*Work instructions*. Using the material that follows, output exactly the lines from the one containing "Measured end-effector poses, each" through the one containing "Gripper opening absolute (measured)", with both ends kept.

*Given material*.

§ §

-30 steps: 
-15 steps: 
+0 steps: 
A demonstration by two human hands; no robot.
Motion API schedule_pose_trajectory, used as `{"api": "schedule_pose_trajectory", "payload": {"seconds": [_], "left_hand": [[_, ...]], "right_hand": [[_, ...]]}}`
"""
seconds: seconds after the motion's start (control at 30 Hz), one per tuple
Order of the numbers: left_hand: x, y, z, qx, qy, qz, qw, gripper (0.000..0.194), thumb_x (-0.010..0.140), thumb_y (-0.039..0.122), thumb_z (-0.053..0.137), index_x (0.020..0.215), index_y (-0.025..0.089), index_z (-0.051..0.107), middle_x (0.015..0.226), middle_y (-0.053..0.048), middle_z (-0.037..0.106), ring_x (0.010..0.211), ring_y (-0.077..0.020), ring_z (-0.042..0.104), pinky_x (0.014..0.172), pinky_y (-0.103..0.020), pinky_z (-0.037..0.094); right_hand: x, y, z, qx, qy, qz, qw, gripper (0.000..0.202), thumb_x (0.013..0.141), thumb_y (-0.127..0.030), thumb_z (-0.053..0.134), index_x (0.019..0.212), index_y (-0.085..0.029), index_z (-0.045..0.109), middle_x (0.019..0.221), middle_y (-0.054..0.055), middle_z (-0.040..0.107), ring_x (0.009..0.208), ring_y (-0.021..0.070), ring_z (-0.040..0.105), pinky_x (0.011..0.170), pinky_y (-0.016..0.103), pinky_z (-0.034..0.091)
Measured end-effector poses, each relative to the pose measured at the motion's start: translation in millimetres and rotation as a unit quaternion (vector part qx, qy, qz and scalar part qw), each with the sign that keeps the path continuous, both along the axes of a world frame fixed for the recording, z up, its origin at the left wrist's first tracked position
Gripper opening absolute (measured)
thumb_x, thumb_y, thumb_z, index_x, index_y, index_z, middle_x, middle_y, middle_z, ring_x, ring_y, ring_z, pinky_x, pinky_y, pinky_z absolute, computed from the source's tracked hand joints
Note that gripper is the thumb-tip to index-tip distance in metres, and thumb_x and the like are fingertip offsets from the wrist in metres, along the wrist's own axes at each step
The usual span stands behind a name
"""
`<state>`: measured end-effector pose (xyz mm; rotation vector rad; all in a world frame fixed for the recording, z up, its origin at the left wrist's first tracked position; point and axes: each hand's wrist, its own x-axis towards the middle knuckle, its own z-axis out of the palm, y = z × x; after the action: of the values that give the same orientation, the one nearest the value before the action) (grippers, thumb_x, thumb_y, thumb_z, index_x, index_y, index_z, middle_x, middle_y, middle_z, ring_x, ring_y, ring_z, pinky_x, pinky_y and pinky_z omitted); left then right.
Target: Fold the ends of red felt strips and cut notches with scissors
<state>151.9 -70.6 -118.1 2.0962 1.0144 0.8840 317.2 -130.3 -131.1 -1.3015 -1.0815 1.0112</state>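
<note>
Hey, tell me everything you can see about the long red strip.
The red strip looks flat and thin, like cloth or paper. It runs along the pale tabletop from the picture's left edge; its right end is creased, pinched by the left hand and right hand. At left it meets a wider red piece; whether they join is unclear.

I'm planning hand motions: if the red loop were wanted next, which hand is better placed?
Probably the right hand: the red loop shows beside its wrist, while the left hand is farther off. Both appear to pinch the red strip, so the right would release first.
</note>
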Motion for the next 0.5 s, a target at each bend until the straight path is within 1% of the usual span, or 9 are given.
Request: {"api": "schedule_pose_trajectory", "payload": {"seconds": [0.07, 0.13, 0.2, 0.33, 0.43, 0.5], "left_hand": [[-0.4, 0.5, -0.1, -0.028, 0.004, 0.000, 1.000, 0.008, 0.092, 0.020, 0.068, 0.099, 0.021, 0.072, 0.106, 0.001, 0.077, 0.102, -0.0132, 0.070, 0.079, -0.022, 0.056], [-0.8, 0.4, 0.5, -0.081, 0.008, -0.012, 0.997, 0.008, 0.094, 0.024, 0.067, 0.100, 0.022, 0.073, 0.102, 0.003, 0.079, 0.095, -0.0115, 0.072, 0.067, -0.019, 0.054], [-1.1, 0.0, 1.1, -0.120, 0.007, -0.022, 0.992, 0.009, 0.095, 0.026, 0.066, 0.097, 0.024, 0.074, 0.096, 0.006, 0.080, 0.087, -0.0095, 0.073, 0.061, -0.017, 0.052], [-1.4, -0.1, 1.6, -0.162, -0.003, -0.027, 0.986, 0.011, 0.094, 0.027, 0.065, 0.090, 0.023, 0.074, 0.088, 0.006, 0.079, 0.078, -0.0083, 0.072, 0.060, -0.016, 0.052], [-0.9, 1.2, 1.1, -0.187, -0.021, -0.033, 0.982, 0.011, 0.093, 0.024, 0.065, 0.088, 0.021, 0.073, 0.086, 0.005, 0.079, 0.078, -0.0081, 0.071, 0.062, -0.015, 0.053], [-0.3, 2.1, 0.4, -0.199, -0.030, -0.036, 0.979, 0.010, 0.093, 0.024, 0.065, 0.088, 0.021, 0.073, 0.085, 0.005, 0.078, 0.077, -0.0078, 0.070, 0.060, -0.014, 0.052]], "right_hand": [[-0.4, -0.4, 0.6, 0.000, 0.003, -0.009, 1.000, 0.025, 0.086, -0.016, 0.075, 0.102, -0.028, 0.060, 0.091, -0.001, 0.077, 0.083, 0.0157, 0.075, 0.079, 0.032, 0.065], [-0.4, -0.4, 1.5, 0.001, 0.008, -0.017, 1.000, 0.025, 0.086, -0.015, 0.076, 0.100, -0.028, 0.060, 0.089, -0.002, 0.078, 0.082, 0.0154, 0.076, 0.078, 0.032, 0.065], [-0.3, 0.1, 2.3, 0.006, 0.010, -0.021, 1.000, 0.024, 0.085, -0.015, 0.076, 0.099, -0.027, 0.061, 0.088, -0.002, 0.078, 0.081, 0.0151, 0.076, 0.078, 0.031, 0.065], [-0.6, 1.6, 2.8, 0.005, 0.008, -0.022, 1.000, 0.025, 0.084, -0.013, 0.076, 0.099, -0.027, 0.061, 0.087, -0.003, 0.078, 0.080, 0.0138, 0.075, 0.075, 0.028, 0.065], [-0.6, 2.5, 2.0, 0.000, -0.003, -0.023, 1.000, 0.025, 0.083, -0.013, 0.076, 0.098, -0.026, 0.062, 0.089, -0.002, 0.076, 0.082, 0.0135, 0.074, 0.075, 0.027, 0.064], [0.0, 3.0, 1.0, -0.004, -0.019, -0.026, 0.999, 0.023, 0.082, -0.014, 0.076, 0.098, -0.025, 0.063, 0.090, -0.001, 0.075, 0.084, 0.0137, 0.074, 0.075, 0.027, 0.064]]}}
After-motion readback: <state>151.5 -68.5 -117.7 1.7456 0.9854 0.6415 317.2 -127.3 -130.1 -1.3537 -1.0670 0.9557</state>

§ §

*Response area*.
Measured end-effector poses, each relative to the pose measured at the motion's start: translation in millimetres and rotation as a unit quaternion (vector part qx, qy, qz and scalar part qw), each with the sign that keeps the path continuous, both along the axes of a world frame fixed for the recording, z up, its origin at the left wrist's first tracked position
Gripper opening absolute (measured)

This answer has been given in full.